Problem statement:
Output range, inclusive: from the line containing "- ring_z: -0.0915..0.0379" to the line containing "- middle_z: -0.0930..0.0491". Restate those lines from the data below word for word and only those.

-- Opening Marker --

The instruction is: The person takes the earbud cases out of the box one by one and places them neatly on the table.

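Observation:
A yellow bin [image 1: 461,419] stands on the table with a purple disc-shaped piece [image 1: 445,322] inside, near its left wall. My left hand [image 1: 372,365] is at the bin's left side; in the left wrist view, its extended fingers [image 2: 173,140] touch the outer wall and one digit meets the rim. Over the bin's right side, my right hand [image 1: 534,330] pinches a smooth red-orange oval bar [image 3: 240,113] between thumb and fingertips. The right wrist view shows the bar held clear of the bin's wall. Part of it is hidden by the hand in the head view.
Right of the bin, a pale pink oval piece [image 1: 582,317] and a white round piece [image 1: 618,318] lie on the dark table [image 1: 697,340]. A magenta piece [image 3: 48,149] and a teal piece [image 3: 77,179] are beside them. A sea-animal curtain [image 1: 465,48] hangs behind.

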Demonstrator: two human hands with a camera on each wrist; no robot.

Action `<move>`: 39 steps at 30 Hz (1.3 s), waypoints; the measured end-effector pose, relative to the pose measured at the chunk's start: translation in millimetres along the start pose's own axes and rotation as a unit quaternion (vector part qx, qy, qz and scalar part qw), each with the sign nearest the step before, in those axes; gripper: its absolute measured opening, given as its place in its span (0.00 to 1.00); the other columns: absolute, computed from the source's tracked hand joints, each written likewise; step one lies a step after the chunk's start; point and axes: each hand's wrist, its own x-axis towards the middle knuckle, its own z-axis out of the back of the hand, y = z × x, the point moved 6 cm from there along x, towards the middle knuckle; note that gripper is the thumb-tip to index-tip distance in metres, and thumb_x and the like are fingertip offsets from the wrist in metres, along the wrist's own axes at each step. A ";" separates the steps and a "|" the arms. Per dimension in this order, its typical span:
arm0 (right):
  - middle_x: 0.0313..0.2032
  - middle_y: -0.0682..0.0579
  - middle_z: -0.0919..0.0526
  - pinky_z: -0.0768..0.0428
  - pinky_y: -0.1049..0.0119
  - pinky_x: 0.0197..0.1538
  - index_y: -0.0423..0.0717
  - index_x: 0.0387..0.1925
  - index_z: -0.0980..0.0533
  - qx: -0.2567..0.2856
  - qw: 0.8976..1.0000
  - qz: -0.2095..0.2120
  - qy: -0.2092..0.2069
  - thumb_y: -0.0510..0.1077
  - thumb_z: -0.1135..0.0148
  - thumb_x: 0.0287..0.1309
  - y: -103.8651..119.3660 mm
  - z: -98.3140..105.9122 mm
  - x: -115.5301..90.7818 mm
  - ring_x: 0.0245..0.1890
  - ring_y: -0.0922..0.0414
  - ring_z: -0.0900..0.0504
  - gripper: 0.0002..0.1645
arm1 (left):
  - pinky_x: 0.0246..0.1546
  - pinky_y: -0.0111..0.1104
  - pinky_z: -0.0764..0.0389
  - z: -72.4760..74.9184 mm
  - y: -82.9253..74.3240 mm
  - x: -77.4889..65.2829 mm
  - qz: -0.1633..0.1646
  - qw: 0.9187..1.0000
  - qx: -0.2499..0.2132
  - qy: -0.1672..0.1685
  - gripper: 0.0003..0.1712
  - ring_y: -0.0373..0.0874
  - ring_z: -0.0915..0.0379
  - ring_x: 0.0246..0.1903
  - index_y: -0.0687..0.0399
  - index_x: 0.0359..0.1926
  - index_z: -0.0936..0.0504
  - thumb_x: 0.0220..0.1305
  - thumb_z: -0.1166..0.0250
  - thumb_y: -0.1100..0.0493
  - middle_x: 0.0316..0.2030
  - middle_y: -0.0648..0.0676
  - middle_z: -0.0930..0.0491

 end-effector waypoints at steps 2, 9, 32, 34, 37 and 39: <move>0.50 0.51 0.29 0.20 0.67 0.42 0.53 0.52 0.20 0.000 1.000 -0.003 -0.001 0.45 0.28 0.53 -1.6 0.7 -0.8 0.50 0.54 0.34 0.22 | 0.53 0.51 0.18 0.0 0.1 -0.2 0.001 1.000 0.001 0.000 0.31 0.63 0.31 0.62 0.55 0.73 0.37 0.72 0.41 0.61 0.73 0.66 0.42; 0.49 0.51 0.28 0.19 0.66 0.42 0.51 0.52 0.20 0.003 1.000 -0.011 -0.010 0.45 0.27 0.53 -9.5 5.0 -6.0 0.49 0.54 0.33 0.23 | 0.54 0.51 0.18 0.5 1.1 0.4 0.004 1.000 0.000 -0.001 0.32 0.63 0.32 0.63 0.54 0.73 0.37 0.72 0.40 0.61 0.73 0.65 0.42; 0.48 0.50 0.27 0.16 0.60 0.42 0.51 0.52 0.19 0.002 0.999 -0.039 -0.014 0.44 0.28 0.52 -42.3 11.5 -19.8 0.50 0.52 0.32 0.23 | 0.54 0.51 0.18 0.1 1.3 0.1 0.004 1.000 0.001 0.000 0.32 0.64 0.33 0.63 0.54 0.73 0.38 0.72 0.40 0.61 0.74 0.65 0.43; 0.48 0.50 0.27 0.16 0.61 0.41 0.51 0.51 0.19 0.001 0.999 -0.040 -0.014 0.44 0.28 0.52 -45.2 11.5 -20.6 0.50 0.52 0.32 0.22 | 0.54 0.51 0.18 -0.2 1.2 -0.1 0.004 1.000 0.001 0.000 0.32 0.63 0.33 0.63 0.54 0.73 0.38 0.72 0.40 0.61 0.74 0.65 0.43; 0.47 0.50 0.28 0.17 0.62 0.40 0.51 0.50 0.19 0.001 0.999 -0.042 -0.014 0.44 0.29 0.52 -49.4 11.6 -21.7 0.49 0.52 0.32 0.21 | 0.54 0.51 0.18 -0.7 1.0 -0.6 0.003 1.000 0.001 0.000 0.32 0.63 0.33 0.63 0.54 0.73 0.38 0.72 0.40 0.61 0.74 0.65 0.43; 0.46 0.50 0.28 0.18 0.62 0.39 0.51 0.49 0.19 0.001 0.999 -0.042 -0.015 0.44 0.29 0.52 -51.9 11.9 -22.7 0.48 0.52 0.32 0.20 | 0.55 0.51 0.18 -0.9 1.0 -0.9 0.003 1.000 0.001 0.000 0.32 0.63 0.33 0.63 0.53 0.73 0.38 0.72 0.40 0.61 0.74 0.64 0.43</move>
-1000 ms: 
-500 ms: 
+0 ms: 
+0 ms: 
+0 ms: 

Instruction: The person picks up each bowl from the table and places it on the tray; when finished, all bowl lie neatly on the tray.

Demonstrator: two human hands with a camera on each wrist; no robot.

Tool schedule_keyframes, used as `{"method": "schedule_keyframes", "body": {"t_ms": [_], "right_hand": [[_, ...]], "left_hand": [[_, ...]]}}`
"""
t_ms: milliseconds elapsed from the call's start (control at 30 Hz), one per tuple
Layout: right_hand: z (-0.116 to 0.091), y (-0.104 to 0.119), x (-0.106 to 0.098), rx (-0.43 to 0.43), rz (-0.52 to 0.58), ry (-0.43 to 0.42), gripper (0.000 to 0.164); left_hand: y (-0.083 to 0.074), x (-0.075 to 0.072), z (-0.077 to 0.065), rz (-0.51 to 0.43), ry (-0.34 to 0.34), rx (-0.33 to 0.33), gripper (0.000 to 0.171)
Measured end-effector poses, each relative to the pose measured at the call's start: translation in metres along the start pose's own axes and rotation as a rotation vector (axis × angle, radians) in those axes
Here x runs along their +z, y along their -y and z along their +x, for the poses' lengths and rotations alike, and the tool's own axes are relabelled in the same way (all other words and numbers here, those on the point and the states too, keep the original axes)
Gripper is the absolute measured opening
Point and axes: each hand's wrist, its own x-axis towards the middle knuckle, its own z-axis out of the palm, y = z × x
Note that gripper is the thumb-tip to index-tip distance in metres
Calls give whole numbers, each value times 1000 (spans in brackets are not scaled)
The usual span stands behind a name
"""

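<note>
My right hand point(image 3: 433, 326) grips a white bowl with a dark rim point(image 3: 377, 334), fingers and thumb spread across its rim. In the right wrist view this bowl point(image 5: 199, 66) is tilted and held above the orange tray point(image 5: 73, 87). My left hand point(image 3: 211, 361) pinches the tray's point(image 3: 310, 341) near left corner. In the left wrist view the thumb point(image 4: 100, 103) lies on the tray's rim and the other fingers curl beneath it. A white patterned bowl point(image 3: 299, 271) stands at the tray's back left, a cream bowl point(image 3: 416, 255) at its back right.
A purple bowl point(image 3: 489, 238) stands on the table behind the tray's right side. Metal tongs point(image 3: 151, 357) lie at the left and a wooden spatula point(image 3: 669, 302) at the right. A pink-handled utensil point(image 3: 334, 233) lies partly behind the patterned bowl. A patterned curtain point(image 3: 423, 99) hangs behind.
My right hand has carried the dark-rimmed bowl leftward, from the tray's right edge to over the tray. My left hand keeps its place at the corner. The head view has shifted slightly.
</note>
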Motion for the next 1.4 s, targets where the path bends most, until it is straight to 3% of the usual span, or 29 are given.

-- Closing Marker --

Result of this exercise:
  - ring_z: -0.0915..0.0379
  - ring_x: 0.0246..0.1903
  - index_y: -0.0687..0.0399
  - index_x: 0.0359..0.1926
  - index_z: -0.0936..0.0504
  - thumb_x: 0.0220..0.1305
  - thumb_z: -0.1166..0.0250
  - thumb_y: -0.1100..0.0493
  - middle_x: 0.0316..0.2030
  - middle_y: -0.0648..0.0676
  - middle_z: -0.0930..0.0491

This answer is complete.